Neat hive. Great photos. Thanks for sharing.

Regards
BWrangler


----------



## justgojumpit (Apr 9, 2004)

Nice pics! I like the windows. 

justgojumpit


----------



## throrope (Dec 18, 2008)

Very inspiring and nice pictures. Lots of work in those hives. Please let us know how they're doing this spring.


----------



## David LaFerney (Jan 14, 2009)

*Great TB pics*

Excellent, thanks for sharing. Apparently you are considering your use of TBHs to be successful enough to continue and add more hives. 

I see that you have a fair amount of comb connection to the sides. I know that you can cut it loose once you have one bar out, but how do you make sure that the first bar you pull isn't connected. What if they were all connected?

I love the whole minimalist idea of the TBHs - simple equipment that can be made with simple tools. Do you think that success (success as in a healthy growing colony) is any more or less likely compared to conventional hives?


----------



## HAB (May 17, 2008)

Nice Job!:applause::applause::applause:


----------



## Natalie (Jan 14, 2009)

Those are really really nice. Can you tell me what the drop door is in the front of the hive. I can see that you have an observation window on the side but was wondering what the other one is.
Thanks.


----------



## Beethinking (Jun 2, 2008)

Natalie said:


> Those are really really nice. Can you tell me what the drop door is in the front of the hive. I can see that you have an observation window on the side but was wondering what the other one is.
> Thanks.


Natalie,

I believe the other door below the entrance of the hive is the door to access the screened bottom board. This allows for easier cleaning/maintenance without disturbing the bees.

Matt


----------



## Elsa (Dec 31, 2007)

Hi again,

Yes, the front door is a clean out door. I made mine a slider tray that has white board (or plastic, which I tried but it cracks so I'm going to replace it) on one side and the screen on the other stapled to a 1"x1" frame. Like the roof the trays are only half the length of the hive and there is a clean out door on each end. Most of my pictures are still sitting in the old computer and I haven't transferred them over to this one, but I do have one here during the building stage: 










I tried the little grip type cabinet closures on these doors, but used magnetic ones on Hive 2 and like them better. I can also just open that door if the bees seem to prefer that entrance. The other thing I did different with Hive 2 was put a window on each side. I'm going to do that with the rest of them too. 
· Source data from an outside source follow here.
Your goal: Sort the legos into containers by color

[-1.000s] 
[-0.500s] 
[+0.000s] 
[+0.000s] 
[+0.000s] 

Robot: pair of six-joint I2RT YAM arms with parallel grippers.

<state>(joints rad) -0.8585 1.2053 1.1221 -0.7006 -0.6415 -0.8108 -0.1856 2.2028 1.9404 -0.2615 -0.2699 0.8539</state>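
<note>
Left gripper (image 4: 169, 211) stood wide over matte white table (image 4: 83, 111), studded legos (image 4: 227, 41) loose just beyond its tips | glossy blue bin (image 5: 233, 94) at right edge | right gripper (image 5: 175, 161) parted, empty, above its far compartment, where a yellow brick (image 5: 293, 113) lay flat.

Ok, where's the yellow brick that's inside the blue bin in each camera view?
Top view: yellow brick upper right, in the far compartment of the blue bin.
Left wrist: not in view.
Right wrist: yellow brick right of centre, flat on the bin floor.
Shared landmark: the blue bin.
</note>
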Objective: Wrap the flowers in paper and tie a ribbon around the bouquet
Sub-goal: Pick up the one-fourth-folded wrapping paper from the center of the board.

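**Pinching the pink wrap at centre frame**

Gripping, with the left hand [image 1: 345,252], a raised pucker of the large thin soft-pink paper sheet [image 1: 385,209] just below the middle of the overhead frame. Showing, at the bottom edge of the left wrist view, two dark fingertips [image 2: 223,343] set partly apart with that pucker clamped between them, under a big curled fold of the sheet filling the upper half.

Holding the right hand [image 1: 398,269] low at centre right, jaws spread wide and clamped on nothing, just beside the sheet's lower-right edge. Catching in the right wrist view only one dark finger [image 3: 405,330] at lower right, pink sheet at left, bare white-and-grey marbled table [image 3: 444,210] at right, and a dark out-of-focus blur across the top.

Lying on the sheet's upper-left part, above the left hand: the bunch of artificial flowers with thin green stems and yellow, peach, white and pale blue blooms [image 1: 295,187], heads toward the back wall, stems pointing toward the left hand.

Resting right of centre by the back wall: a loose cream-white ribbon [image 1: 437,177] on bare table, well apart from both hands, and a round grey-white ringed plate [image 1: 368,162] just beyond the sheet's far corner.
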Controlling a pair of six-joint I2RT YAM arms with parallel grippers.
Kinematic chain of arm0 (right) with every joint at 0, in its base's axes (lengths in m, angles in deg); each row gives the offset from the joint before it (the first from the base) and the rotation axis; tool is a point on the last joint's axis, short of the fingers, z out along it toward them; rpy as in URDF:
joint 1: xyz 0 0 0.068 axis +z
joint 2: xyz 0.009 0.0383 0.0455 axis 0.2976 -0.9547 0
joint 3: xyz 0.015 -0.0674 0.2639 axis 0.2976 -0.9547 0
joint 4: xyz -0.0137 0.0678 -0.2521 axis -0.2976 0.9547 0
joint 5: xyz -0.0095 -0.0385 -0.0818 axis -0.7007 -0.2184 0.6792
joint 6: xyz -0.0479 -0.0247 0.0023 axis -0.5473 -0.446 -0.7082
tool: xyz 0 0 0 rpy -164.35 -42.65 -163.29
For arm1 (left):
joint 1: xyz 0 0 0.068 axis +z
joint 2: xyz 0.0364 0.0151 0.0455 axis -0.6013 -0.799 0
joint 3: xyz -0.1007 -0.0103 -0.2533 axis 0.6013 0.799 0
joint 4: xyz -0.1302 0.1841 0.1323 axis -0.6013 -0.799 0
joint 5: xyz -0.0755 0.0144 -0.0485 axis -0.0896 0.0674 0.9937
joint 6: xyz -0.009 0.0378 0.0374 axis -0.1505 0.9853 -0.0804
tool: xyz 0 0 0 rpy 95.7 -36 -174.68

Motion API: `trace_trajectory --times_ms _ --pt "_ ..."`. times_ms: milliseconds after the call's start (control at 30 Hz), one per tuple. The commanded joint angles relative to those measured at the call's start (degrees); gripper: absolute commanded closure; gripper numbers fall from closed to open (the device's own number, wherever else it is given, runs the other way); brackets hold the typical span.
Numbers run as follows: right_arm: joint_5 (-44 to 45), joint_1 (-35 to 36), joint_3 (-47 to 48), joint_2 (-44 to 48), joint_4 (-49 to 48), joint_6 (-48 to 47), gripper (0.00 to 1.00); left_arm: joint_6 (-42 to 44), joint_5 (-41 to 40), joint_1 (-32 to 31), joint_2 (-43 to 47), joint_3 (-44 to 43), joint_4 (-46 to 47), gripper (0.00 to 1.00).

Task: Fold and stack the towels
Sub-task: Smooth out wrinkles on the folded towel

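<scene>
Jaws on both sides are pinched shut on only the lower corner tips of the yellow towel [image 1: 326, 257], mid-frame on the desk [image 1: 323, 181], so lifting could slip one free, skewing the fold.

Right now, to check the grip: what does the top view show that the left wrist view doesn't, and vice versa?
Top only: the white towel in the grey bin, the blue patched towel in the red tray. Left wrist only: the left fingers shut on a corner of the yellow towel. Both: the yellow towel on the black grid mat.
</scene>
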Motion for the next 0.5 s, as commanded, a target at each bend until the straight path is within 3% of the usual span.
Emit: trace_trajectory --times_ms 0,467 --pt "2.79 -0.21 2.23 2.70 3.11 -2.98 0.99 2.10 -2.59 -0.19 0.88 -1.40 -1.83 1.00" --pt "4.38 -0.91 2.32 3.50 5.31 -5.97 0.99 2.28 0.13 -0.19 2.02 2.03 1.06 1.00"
Here's Hive 1 last Summer:










I sure do love this bee stuff! Other than a drifted colony and very crooked comb - I'm going to get in there and cut out some of it when the hive is strong and then put in a cut down queen excluder to see if they'll straighten it on the other side - I haven't had any problems... yet. I really like the Carniolan bees I have. They kept a cluster so tiny over the winter I thought I'd lost them, but they thumb their little bee noses as Puxatawny Phil - they seem to be convinced Spring is here and the colony is exploding! We've had up and down temperatures, so I am feeding them now. Hopefully that was the right decision. 

I just LOVE these bees! I thought ordering 4 more packages was a big leap, but if I built a colony for each of the folks who've recently asked me to put one on their property I could have tripled that order. Maybe, some day, when I'm ahead by empty hives and not just lumber in my shop I'll be so brave. 

~ Elsa


----------



## taipantoo (Nov 9, 2007)

David LaFerney said:


> I see that you have a fair amount of comb connection to the sides. I know that you can cut it loose once you have one bar out, but how do you make sure that the first bar you pull isn't connected. What if they were all connected?


Generally you would use follower boards at each end of the top bars to help maintain proper bee space between the brood and the ends of the hive.
Removing a follower board gives you the space to start removing top bars for inspection and/or harvest.


----------



## Beethinking (Jun 2, 2008)

Elsa said:


> Hi again,
> I just LOVE these bees! I thought ordering 4 more packages was a big leap, but if I built a colony for each of the folks who've recently asked me to put one on their property I could have tripled that order. Maybe, some day, when I'm ahead by empty hives and not just lumber in my shop I'll be so brave.
> 
> ~ Elsa


Fantastic hives. Good work.

From where are you getting your bees? I've just built 9 top bar hives and I'm in the process of completing 10 Warres in Portland, OR. Let me know if you need anything!

(I'd never heard of Knappa, OR!)

Matt


----------